WORK ITEM: The first line of the entries through the line bearing "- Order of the": copy these lines exactly and return nothing else.

EXERCISE INPUTS:
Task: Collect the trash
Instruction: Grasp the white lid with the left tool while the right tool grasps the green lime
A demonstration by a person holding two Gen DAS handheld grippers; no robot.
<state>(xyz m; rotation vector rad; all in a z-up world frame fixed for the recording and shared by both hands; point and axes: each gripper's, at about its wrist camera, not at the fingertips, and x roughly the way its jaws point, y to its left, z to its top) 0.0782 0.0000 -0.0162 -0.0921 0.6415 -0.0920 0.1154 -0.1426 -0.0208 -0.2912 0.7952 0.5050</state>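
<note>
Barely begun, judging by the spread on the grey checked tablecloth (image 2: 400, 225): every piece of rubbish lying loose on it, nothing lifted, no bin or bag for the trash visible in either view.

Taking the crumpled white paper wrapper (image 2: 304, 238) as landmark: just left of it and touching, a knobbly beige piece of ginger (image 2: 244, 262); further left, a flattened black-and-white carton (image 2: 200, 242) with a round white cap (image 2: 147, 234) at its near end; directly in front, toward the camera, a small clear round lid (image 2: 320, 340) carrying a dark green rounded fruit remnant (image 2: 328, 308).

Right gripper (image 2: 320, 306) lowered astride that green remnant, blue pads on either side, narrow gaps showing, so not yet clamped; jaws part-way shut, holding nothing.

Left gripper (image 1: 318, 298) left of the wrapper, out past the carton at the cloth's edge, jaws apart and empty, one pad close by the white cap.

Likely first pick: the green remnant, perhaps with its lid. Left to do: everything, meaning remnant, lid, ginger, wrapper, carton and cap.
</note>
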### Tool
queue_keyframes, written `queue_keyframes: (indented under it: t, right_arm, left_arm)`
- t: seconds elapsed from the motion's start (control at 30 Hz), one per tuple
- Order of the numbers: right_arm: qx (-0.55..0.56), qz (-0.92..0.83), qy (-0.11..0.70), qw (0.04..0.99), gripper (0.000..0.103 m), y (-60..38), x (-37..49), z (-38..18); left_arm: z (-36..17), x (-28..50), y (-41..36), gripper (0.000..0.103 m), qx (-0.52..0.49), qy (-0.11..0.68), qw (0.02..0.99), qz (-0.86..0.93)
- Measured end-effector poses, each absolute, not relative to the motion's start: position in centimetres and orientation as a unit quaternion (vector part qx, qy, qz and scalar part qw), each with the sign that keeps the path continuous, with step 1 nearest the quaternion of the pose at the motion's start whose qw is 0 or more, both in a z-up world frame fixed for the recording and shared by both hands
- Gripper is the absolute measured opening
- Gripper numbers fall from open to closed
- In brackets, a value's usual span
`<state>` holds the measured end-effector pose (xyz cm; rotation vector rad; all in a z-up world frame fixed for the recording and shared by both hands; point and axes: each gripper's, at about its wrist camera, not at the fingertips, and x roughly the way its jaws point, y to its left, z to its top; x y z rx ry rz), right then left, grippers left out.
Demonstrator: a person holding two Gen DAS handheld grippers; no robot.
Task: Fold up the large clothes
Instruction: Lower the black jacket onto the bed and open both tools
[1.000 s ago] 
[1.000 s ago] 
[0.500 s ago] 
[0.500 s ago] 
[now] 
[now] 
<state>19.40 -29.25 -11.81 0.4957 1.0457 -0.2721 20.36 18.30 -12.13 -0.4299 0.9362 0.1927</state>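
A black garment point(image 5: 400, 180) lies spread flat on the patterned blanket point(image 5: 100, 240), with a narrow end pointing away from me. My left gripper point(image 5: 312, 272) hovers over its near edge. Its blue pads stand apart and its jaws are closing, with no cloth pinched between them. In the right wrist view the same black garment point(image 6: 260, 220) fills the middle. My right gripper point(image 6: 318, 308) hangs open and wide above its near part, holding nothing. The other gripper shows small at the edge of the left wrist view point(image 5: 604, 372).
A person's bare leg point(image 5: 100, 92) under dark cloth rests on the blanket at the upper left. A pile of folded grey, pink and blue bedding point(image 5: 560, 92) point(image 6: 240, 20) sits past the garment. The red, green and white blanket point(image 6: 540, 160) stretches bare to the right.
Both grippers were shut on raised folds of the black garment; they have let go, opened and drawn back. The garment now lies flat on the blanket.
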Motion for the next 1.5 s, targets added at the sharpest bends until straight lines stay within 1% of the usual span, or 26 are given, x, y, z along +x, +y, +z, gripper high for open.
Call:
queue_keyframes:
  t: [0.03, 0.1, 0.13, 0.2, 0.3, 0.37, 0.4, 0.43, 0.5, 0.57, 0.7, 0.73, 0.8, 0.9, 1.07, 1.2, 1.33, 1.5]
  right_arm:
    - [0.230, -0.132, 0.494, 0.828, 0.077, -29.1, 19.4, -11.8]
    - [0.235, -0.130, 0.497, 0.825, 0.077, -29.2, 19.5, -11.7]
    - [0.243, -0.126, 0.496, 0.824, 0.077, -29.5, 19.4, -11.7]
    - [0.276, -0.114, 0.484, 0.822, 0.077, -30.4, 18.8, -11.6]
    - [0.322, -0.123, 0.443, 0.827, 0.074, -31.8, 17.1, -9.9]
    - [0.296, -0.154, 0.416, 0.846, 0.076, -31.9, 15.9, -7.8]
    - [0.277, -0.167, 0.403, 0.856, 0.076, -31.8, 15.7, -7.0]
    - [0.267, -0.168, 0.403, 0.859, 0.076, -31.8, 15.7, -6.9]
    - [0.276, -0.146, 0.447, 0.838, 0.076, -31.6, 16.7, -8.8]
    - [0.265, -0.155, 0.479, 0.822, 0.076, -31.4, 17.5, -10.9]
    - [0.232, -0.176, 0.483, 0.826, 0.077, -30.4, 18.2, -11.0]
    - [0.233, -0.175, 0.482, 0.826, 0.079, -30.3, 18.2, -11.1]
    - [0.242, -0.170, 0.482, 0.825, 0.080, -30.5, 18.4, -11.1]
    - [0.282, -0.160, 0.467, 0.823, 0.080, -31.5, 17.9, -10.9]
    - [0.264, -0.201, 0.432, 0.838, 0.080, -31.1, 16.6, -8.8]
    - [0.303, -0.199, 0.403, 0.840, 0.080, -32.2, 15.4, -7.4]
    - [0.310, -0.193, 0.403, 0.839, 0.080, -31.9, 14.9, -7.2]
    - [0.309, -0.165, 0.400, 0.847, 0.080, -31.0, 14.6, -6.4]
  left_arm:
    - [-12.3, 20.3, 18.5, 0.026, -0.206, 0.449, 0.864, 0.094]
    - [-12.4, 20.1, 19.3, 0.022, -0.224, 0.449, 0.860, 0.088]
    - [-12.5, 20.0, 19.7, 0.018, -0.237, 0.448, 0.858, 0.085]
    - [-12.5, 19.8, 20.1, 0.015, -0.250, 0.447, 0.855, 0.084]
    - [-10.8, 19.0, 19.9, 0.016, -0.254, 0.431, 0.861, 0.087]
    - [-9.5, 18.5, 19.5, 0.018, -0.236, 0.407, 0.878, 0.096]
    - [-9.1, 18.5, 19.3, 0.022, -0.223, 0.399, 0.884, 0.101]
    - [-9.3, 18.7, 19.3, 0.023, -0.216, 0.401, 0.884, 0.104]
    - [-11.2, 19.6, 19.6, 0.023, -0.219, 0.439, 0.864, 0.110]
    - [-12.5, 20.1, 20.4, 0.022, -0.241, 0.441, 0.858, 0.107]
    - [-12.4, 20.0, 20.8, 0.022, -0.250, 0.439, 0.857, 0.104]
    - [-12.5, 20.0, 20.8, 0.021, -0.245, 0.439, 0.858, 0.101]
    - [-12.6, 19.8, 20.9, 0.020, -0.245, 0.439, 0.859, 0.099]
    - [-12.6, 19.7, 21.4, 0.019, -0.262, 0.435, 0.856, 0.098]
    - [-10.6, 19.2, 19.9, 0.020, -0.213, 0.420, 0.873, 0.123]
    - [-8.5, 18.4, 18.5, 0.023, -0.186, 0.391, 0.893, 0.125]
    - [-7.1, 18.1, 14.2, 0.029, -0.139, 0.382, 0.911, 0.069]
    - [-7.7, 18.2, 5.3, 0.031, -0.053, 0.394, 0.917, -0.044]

EXERCISE RESULT:
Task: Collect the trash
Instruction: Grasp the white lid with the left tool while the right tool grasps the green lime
A demonstration by a person holding two Gen DAS handheld grippers; no robot.
<state>(xyz m; rotation vector rad; all in a z-up world frame fixed for the recording and shared by both hands; point and axes: each gripper's, at about its wrist camera, not at the fingertips, and x roughly the way its jaws point, y to its left, z to its top) 0.0782 0.0000 -0.0162 -0.0921 0.6415 -0.0920 0.1154 -0.1426 -0.0208 -0.2912 0.7952 0.5050</state>
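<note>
Barely begun, judging by the spread on the grey checked tablecloth (image 2: 400, 225): every piece of rubbish lying loose on it, nothing lifted, no bin or bag for the trash visible in either view.

Taking the crumpled white paper wrapper (image 2: 304, 238) as landmark: just left of it and touching, a knobbly beige piece of ginger (image 2: 244, 262); further left, a flattened black-and-white carton (image 2: 200, 242) with a round white cap (image 2: 147, 234) at its near end; directly in front, toward the camera, a small clear round lid (image 2: 320, 340) carrying a dark green rounded fruit remnant (image 2: 328, 308).

Right gripper (image 2: 320, 306) lowered astride that green remnant, blue pads on either side, narrow gaps showing, so not yet clamped; jaws part-way shut, holding nothing.

Left gripper (image 1: 318, 298) left of the wrapper, out past the carton at the cloth's edge, jaws apart and empty, one pad close by the white cap.

Likely first pick: the green remnant, perhaps with its lid. Left to do: everything, meaning remnant, lid, ginger, wrapper, carton and cap.
</note>
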### Tool
queue_keyframes, written `queue_keyframes: (indented under it: t, right_arm, left_arm)`
- t: seconds elapsed from the motion's start (control at 30 Hz), one per tuple
- Order of the numbers: right_arm: qx (-0.55..0.56), qz (-0.92..0.83), qy (-0.11..0.70), qw (0.04..0.99), gripper (0.000..0.103 m), y (-60..38), x (-37..49), z (-38..18); left_arm: z (-36..17), x (-28..50), y (-41..36), gripper (0.000..0.103 m), qx (-0.52..0.49), qy (-0.11..0.68), qw (0.02..0.99), qz (-0.86..0.93)

That completes the answer to this exercise.